### How to complete this task:
In which lines of the data does the string "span" appear? Copy every one.

+---+

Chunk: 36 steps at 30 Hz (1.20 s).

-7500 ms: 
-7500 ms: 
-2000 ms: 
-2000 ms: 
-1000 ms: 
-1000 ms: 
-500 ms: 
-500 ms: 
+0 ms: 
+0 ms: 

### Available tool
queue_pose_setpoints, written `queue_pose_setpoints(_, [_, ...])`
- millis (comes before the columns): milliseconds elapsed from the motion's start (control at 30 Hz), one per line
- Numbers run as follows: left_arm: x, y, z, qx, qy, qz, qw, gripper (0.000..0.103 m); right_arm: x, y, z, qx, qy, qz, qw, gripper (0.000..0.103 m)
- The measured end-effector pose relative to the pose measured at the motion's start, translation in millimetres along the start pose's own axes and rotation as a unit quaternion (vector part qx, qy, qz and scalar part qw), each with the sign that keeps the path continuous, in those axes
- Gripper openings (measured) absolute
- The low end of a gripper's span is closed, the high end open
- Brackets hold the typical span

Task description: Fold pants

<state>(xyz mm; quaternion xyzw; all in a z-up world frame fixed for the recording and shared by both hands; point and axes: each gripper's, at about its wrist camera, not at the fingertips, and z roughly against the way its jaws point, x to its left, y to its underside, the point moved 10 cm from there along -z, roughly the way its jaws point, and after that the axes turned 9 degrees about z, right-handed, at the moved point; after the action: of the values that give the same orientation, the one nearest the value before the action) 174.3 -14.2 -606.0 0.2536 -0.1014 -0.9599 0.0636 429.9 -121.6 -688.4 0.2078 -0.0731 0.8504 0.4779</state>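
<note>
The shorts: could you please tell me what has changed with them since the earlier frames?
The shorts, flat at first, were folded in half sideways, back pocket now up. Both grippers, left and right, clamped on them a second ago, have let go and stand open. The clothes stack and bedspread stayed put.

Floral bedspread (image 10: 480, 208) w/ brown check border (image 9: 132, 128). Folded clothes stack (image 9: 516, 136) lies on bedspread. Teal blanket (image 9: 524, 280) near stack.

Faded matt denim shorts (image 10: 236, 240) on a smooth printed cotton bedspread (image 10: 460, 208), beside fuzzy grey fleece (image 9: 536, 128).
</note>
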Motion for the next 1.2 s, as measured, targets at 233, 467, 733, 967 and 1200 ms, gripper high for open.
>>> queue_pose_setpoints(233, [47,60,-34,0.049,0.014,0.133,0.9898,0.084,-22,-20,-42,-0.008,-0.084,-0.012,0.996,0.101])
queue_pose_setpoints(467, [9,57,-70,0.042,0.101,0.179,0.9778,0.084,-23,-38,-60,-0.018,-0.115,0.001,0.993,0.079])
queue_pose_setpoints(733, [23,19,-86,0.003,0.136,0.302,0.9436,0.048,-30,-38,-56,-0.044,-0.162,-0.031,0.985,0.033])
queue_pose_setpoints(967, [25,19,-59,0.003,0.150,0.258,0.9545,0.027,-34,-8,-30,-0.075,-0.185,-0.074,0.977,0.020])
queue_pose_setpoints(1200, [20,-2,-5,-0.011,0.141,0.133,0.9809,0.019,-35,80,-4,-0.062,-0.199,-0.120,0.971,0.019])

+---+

### Answer box:
- The low end of a gripper's span is closed, the high end open
- Brackets hold the typical span

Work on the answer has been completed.